Here's a little tutorial that shows how to render a real volume (beside particles) in Maya. (Although I have written this tutorial the credit for finding out most about this undocumented stuff goes to Olcun Tan, thanks Olcun!)

Start with a clean scene.
Create a volume shader.



The volume shader has two inputs: Color and Transparency.

On the color of the volume shader map a 3d crater.
On the transparency map the reversed output of a cloud texture. To do this click on the map button of the transparency of the volume shader and select reverse (found in the utilities tab).



On the input of the reverse node map the cloud texture.

In general, since we want to render a volume use a 3d texture. In this example I use crater since it shows three different colors in 3d space and gives a nice colorful effect. The cloud texture generates a nice random 3d patters for the transparency. You can use other textures, but cloud offers a lot of values to play with.

Now add a cone and a directional light to your scene. If you assign the volume shader to the cone and render you will get a black image. Why? Because the cone doesn't describe a volume. Well it does, but not in a way that Maya needs it to render it as a volume.

What Maya wants is an object that is called "renderSphere". Since there is no button or menu in Maya for it you will have to do it by hand. In the script editor type:

createNode renderSphere;

This will create a sphere that is neither NURBS nor polys but describes a volume as Maya needs it to render volumes. To make it work you have to change one attribute:

setAttr sphereShape1.rv 1

It enables volume rendering for the sphere.

This little script will automate this. Put it in your scripts folder and add mvs to your shelf so you can create volume sphere with just one click.

global proc mvs(){
string $vkugel = `createNode renderSphere`;
setAttr ($vkugel + ".rv") 1;
}


Click here to download script.

Select the sphere and scale it up so the cone is well inside of the sphere.

Assign the volume shader to the sphere and any normal shader to the cone (so it will show up in rendering again).

If you render now, depending on your view, it will still look like as if the sphere renders as surface, but then you will see the cone shine through the sphere.
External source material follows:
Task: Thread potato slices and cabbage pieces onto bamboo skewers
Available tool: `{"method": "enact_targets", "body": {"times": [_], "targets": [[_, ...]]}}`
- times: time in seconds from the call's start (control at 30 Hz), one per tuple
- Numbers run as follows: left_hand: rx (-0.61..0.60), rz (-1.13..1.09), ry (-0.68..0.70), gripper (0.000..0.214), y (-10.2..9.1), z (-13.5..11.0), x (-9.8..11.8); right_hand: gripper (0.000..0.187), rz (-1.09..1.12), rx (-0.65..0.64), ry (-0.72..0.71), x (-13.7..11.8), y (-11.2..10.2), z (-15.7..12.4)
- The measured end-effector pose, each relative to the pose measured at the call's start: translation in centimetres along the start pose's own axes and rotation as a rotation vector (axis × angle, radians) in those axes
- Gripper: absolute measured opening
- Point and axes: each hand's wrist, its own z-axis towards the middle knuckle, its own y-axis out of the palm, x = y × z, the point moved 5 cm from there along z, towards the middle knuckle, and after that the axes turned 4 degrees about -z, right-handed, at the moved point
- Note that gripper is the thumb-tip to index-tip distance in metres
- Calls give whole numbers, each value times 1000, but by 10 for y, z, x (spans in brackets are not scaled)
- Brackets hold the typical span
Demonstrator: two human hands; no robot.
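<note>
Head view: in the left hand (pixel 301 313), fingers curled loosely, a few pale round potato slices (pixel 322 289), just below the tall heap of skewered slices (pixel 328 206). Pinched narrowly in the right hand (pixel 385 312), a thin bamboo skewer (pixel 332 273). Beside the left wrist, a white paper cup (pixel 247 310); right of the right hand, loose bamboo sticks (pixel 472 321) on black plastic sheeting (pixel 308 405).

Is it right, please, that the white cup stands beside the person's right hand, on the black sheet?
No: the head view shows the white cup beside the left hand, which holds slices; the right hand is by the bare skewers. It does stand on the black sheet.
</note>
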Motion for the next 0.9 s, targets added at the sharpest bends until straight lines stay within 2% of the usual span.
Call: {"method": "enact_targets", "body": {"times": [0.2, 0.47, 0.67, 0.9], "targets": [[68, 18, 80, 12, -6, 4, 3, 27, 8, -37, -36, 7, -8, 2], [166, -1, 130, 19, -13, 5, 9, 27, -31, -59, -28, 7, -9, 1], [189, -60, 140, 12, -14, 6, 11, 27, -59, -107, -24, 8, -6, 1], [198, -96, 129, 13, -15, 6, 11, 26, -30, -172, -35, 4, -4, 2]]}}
The sphere is actually rendering as volume, but the effect is not very impressive.

To get a better effect scale up the sphere even more and move the camera closer so it is inside the sphere.



Render again and now it will look like as if the cone is inside a colored fog. What color that is depends very much on the position of your camera and the placement of the crater texture. You could render an animation of the camera moving through the volume now, but all you would get is this fog look with flickering colors.

To make it look more interesting there are two things that make a big difference:

In the render stats of the sphere there is an option for setting the volume samples. Turn on "override" and set it to 5 (this is a good value to start with).



Render again and you will see a lot more detail in the volume. The higher this value the more samples the renderer will take while "shooting" rays through the volume and the more detail you will see. Of course at the cost of render time.

Still the volume is too thick and uiform in density. To change this the cloud texture that is responsible for the transparency of the volume needs some tuning.
Set the contrast to from 1.4.
Set the ratio to 1.
Scale the place3dTexture of the cloud texture up to something like 5.

The result should look something like this.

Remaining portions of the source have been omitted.